One more anniversary, one more cache of commemorative books. This time we are celebrating the half-millennium since Niccolò Machiavelli produced his notorious work, The Prince. He wrote it after a significant career blip in 1512, when the Florentine Republic fell and the Medici regained power. Machiavelli was not merely sacked from his job — secretary to the Republic — but also accused of conspiracy, imprisoned and horribly tortured. In 1513, he was released into exile, and went to live on his family farm, south of Florence. There he walked, consorted with ‘vulgarity’ (the locals) and read classical writers, including Livy, Tacitus, Sallust, Plutarch, Suetonius and Procopius. By December 1513, Machiavelli had finished The Prince, a book of advice to new princes, explaining how they might establish themselves in their territories and win glory. Though such books were common at the time, Machiavelli’s unconventional remarks about politics earned him an abiding reputation as a Renaissance Mephistopheles, whispering depravities into the ears of princes.
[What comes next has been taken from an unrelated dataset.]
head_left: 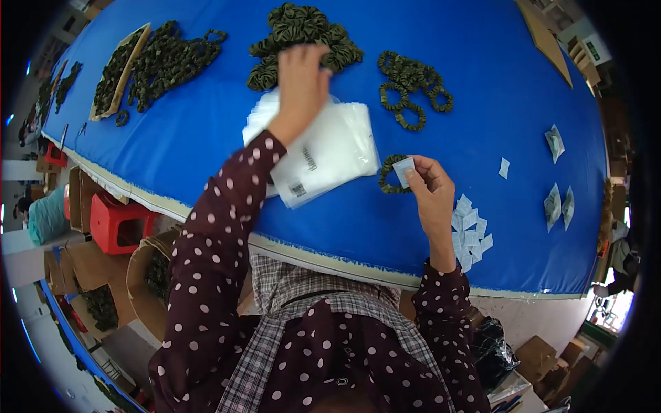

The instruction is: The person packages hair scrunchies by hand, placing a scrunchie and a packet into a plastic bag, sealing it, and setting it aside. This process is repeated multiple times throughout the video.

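My left hand (301, 86), slightly blurred, reaches over the near edge of a heap of dark green scrunchies (303, 27), fingers forward and thumb apart. Beneath its wrist lies a stack of clear plastic bags (337, 148) with black print and a square code. My right hand (434, 189) pinches a small white sachet (404, 172) between thumb and fingers. A single green scrunchie (387, 180) is right behind that sachet, partly covered by it. Close to my right wrist is a loose pile of similar sachets (469, 234).
More scrunchies (413, 79) lie at the back right, others (172, 58) at the left beside a filled shallow box (118, 72). Several packed bags (553, 206) and one lone sachet (504, 168) are on the right. Red stools (117, 224) and cartons stand below the blue table's left edge.
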`<state>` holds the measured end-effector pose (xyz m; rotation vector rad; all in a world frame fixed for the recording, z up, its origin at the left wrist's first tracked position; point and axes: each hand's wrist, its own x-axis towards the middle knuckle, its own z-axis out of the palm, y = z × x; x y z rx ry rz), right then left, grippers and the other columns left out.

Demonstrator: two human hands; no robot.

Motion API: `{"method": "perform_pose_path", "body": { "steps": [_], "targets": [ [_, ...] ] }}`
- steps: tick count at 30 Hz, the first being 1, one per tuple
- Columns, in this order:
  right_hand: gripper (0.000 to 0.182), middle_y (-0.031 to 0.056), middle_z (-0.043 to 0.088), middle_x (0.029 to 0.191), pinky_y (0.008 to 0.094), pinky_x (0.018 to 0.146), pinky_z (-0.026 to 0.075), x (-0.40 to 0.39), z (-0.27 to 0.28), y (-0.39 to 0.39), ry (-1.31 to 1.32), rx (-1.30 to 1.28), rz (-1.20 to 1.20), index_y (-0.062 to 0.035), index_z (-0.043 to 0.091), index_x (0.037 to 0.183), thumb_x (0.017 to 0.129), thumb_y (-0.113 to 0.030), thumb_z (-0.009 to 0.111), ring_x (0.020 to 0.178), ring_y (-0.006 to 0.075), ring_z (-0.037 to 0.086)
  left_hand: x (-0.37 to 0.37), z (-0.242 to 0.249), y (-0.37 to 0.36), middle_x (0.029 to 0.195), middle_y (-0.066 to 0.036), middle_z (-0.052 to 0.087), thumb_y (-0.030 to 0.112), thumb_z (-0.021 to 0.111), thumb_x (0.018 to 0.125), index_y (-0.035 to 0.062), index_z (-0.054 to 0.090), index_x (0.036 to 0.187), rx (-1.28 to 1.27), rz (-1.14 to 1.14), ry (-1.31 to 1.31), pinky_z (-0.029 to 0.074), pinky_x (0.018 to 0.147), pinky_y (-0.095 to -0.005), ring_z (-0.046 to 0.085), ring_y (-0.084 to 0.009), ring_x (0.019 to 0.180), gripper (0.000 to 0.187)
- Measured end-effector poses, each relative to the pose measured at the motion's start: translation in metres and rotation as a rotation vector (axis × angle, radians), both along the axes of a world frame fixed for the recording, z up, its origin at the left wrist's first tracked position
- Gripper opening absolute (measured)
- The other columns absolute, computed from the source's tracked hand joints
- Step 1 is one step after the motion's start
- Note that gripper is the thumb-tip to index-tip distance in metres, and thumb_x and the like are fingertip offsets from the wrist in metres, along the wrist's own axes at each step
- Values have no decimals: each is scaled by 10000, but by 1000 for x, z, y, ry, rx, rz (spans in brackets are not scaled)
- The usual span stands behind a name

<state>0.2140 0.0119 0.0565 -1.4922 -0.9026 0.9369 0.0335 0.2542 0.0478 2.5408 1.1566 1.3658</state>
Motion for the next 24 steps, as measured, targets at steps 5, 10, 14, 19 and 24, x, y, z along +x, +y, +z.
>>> {"method": "perform_pose_path", "body": {
  "steps": [5, 10, 14, 19, 24],
  "targets": [
    [249, 95, 717, 1020, 236, 838, 512, 7, -6, -14, -67, -57, -31, 12, 677, 1178, 937, -55, 674, 901, 137, 645, -27, -8, 111, 1220, -112, 622, 59, 714, 769, 75, 652, 1092, 308, 297, 445, 436, 963, -413, 538, -263, 1124, 329],
    [248, 95, 718, 1022, 230, 831, 514, 13, -5, -20, -28, -63, -64, 16, 676, 1174, 935, -49, 674, 898, 136, 647, -18, 13, 86, 1095, -110, 649, 88, 705, 820, 63, 638, 1054, -89, 152, 178, 478, 840, -352, 591, -229, 972, 244],
    [247, 94, 716, 1033, 224, 824, 513, 7, 9, -17, 72, 11, -87, 22, 673, 1174, 935, -41, 673, 890, 134, 648, -10, 23, -7, 911, -89, 647, 122, 665, 904, 34, 614, 1050, -562, -183, -367, 480, 658, -271, 585, -161, 733, 178],
    [261, 100, 711, 1051, 219, 832, 499, -31, 33, -18, 232, 142, -52, 24, 652, 1206, 950, -24, 652, 892, 131, 645, -6, 5, -152, 918, -52, 600, 147, 567, 1017, 26, 546, 1245, -1065, -430, -582, 469, 717, -256, 555, -124, 798, 259],
    [268, 97, 706, 1069, 221, 836, 495, -47, 16, -36, 62, 10, 41, 27, 638, 1222, 960, -27, 643, 906, 124, 637, -14, 9, -221, 1063, -52, 570, 221, 560, 1057, 12, 509, 1330, -1450, -461, -1024, 450, 775, -225, 528, -97, 877, 348]
  ]
}}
In this way, Machiavelli entered an exclusive group — including Freud and Darwin — of writers whose names are used adjectivally even by those who have never read a word they wrote. In Niccolo Machiavelli: An Intellectual Biography, the late Corrado Vivanti explains:
In the entire history of political thought we cannot find another example of a flow of ideas so defined by hostility towards the author as is anti-Machiavellianism… nor can we find an example of an author whose work was adulterated to the point of becoming a system of principles at odds, in many aspects, with his true intentions.
In The Garments of Court and Palace, Philip Bobbitt (recently interviewed in these pages) agrees:
The Prince is often described as a great book that changed the world, yet… it has been so variously and contradictorily interpreted that any change in the world it may have brought about is likely to have been through a kind of horrible inadvertence that would have amused, though perhaps not surprised, Machiavelli.